So Jesus cures the curses — all of them — through the cross. We who enter into Jesus through faith in/faithfulness to/trust in Jesus participate in redemption from the curses.
And there is this shift. Before the cross, the curses were against everyone and everything (Gen 3) or against the nation of Israel (Deu 27-28). These were national or group curses.
However, the hanging on a tree curse was highly individualized — and so Jesus suffered an individual curse for all people and the nation of Israel.
To participate in Jesus’ redemptive work is an individual choice. The spiritual Israel is those of the physical Israel with faith in Jesus, plus Gentiles who have faith in Jesus, added by grafting in (Rom 11). We choose whether to have faith individually — one at a time. We are baptized one at a time.
But we believe and are baptized into the Kingdom — a nation — which is blessed as a community. It’s the Kingdom that is elect. It is the Kingdom for whom the new covenant was made. (We greatly distort much of Paul by taking words he borrows from the OT regarding Israel as a nation — such as “election” — and apply these words individualistically.)
The Western mindset is highly individualistic. We have a “personal relationship” with Jesus. We attend the church of our choice. We see Christianity as being about our individual relationship with Jesus and God and the Spirit.
And, admittedly, there is certainly truth in this — but it’s a badly incomplete truth.

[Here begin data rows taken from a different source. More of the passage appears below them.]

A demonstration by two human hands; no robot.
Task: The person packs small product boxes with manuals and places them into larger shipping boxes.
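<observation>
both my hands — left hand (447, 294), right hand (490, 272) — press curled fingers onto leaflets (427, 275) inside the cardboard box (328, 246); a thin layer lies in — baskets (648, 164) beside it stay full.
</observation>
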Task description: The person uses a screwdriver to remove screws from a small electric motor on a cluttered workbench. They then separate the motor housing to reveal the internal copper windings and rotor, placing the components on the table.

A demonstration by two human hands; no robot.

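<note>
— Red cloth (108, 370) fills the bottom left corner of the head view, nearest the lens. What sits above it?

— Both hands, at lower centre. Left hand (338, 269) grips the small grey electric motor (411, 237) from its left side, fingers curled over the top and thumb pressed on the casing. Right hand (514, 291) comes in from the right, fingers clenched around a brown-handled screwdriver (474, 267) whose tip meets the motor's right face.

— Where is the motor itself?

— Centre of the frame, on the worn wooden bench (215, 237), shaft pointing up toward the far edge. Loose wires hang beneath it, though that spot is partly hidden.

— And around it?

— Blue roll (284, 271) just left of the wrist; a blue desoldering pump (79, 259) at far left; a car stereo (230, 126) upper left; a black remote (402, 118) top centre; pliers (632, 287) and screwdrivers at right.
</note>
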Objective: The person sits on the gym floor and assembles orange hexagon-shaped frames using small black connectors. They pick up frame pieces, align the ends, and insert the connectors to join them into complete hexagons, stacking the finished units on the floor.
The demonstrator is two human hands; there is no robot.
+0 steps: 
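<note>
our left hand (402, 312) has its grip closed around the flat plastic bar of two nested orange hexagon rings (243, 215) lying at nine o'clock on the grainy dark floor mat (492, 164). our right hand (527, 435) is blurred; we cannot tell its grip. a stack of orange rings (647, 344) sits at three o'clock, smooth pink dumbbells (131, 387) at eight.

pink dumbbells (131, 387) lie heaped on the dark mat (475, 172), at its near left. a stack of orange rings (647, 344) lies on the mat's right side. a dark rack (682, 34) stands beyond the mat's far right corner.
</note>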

We also are added to a community, a nation, a Kingdom that God has a relationship with in a community sense. The church isn’t just the set of all individually saved people. Rather, we are individually saved by being added to the saved community, nation, and Kingdom.
This is is one of many reasons that God so insists on Christian unity. His mission to redeem the world cannot be accomplished by individuals acting solely as individuals. There is power and strength in community. There are efficiencies and economies that can only be attained in groups — and these things matter very much to God.
Not only do we need each other to support and encourage each other, the work we’ve been given is too big, too important to take on individually.
This is why the NT refers to the church as a temple for the Holy Spirit. A temple can only exist if the stones are all very tightly joined together. In fact, the Temple in Jerusalem was built with stones carved with such precision that they fit together without mortar. And our walk on earth with Jesus is a time of being fitted for the temple, that is, being shaped by God to so precisely join with our brothers and sisters that no mortar is needed.